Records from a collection
★ ★ ★ ★
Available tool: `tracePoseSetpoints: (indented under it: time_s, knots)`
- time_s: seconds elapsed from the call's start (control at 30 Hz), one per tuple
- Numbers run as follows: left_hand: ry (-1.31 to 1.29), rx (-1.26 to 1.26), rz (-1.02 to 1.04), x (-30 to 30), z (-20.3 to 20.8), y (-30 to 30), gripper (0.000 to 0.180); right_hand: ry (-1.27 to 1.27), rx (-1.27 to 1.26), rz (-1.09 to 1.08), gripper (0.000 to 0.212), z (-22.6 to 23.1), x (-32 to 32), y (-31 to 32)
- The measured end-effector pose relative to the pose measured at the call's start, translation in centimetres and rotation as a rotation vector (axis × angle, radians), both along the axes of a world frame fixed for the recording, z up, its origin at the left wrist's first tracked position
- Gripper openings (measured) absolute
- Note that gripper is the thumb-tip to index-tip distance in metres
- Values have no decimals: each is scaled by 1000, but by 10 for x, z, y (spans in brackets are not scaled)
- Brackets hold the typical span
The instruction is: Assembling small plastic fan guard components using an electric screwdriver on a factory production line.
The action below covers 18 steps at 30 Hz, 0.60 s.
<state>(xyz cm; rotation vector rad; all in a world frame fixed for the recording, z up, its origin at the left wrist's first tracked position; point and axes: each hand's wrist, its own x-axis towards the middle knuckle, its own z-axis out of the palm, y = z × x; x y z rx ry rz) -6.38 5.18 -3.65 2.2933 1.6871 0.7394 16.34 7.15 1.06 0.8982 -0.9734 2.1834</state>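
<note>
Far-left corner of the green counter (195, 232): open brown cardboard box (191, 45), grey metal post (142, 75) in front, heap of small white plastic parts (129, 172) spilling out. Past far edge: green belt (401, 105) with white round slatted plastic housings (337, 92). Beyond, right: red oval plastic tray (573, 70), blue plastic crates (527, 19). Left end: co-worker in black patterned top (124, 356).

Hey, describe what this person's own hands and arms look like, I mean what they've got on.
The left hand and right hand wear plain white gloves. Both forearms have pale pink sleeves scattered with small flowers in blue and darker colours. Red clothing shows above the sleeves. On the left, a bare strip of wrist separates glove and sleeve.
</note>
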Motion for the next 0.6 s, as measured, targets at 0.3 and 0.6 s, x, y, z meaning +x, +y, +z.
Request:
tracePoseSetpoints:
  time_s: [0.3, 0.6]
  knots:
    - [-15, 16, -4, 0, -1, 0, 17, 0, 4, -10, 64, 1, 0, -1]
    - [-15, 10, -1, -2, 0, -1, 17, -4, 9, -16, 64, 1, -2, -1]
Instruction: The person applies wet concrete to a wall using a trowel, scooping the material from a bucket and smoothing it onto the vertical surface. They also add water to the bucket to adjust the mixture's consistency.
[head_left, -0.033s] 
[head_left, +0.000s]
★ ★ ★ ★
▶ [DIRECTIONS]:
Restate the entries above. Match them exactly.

▶ [RESULT BELOW]:
Available tool: `tracePoseSetpoints: (indented under it: time_s, knots)`
- time_s: seconds elapsed from the call's start (control at 30 Hz), one per tuple
- Numbers run as follows: left_hand: ry (-1.31 to 1.29), rx (-1.26 to 1.26), rz (-1.02 to 1.04), x (-30 to 30), z (-20.3 to 20.8), y (-30 to 30), gripper (0.000 to 0.180); right_hand: ry (-1.27 to 1.27), rx (-1.27 to 1.26), rz (-1.09 to 1.08), gripper (0.000 to 0.212), z (-22.6 to 23.1), x (-32 to 32), y (-31 to 32)
- The measured end-effector pose relative to the pose measured at the call's start, translation in centimetres and rotation as a rotation vector (axis × angle, radians), both along the axes of a world frame fixed for the recording, z up, its origin at the left wrist's first tracked position
- Gripper openings (measured) absolute
- Note that gripper is the thumb-tip to index-tip distance in metres
- Values have no decimals: each is scaled by 1000, but by 10 for x, z, y (spans in brackets are not scaled)
- Brackets hold the typical span
The instruction is: Assembling small plastic fan guard components using an electric screwdriver on a factory production line.
The action below covers 18 steps at 30 Hz, 0.60 s.
<state>(xyz cm; rotation vector rad; all in a world frame fixed for the recording, z up, its origin at the left wrist's first tracked position; point and axes: each hand's wrist, its own x-axis towards the middle knuckle, its own z-axis out of the palm, y = z × x; x y z rx ry rz) -6.38 5.18 -3.65 2.2933 1.6871 0.7394 16.34 7.15 1.06 0.8982 -0.9734 2.1834</state>
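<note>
Far-left corner of the green counter (195, 232): open brown cardboard box (191, 45), grey metal post (142, 75) in front, heap of small white plastic parts (129, 172) spilling out. Past far edge: green belt (401, 105) with white round slatted plastic housings (337, 92). Beyond, right: red oval plastic tray (573, 70), blue plastic crates (527, 19). Left end: co-worker in black patterned top (124, 356).

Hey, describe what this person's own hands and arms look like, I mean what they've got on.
The left hand and right hand wear plain white gloves. Both forearms have pale pink sleeves scattered with small flowers in blue and darker colours. Red clothing shows above the sleeves. On the left, a bare strip of wrist separates glove and sleeve.
</note>
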Motion for the next 0.6 s, as measured, targets at 0.3 and 0.6 s, x, y, z meaning +x, +y, +z.
Request:
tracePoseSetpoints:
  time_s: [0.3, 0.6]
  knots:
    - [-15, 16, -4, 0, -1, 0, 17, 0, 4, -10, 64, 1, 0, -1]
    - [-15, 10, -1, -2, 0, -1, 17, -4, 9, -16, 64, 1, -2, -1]
Instruction: The person applies wet concrete to a wall using a trowel, scooping the material from a bucket and smoothing it onto the vertical surface. They also add water to the bucket to adjust the mixture's consistency.
[head_left, -0.033s] 
[head_left, +0.000s]

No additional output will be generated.